→ Directions: Using the listing below, retype exactly the lines starting at the one with "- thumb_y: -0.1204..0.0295" and ending at the one with "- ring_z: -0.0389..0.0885", and include both.

→ Exercise data:
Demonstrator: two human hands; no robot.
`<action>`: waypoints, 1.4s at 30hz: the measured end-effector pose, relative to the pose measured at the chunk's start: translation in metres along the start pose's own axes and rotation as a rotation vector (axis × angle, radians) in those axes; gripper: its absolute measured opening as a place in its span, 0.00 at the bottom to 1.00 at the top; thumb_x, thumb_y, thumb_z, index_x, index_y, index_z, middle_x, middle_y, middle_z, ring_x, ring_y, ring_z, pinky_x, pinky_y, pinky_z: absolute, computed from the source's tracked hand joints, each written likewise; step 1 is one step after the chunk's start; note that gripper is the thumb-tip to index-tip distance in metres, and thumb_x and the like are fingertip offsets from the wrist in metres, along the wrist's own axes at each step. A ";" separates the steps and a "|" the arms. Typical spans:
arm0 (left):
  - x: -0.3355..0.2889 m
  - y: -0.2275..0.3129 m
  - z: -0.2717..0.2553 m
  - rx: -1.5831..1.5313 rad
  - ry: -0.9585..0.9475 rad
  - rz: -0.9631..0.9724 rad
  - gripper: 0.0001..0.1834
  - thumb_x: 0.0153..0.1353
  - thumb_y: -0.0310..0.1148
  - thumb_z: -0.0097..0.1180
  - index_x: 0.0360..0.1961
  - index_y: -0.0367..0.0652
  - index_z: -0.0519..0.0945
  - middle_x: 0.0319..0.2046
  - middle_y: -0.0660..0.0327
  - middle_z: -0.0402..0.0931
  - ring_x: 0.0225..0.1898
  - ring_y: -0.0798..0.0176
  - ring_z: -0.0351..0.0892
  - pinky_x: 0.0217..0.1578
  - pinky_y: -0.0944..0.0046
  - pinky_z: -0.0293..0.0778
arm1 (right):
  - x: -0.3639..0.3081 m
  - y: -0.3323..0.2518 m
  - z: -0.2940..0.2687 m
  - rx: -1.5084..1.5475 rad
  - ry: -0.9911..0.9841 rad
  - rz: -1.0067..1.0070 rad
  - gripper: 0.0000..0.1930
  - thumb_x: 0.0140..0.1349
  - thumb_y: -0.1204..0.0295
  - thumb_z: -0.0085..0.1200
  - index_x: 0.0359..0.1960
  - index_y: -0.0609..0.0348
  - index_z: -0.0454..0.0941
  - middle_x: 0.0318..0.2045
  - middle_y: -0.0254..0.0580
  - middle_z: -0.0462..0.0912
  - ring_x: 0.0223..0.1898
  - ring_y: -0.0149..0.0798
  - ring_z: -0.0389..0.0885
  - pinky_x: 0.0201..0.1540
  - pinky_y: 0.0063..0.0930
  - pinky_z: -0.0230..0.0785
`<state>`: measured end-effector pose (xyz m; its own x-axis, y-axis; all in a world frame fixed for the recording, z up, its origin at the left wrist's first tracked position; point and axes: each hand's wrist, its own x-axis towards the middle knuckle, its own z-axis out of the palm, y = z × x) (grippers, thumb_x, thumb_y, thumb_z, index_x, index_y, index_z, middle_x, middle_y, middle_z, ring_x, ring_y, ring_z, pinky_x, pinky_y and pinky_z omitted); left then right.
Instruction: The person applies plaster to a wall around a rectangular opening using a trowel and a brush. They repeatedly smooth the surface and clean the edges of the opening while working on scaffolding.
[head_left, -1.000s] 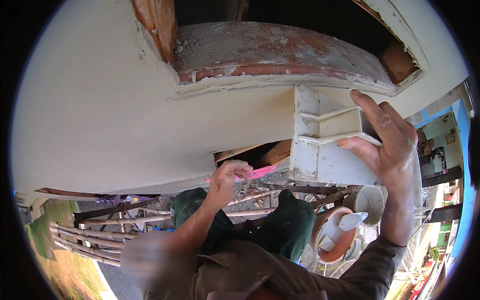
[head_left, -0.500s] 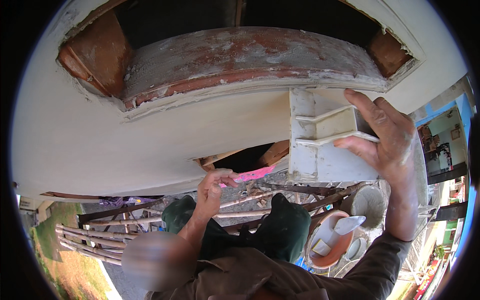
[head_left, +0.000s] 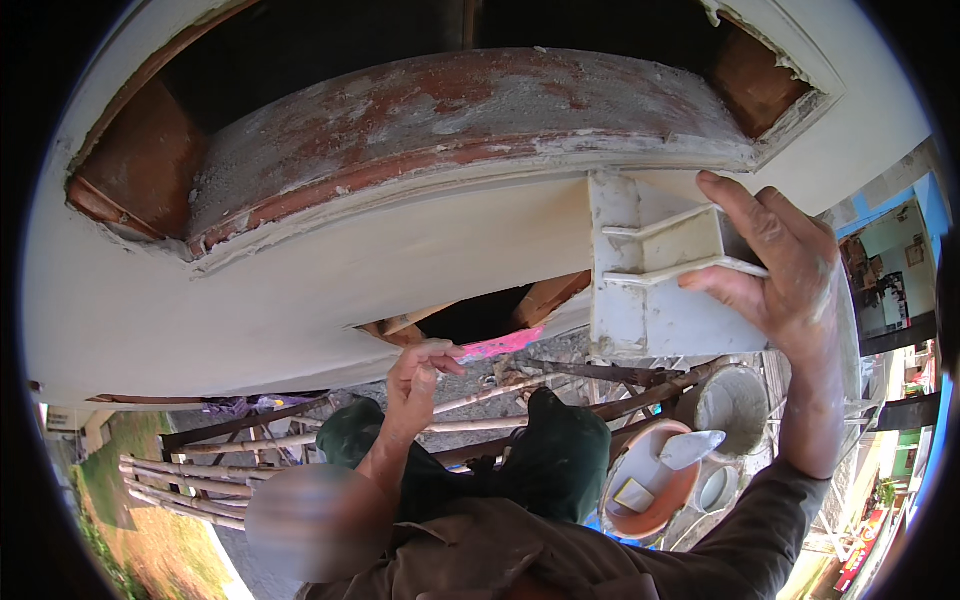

→ Result:
  - thumb_y: -0.1204..0.0295
  - thumb_z: -0.0085..0.1200
  - index_x: 0.0359..0.1960
  - index_y: -0.0609..0.0348
  - index_z: -0.0454..0.0941
  - middle_x: 0.0318..0.2045
  - middle_y: -0.0254..0.0580
  - middle_z: -0.0462..0.0912
  - ring_x: 0.0223..0.1898
  - ring_y: -0.0149..0.0798
  - ring_z: -0.0389..0.0885

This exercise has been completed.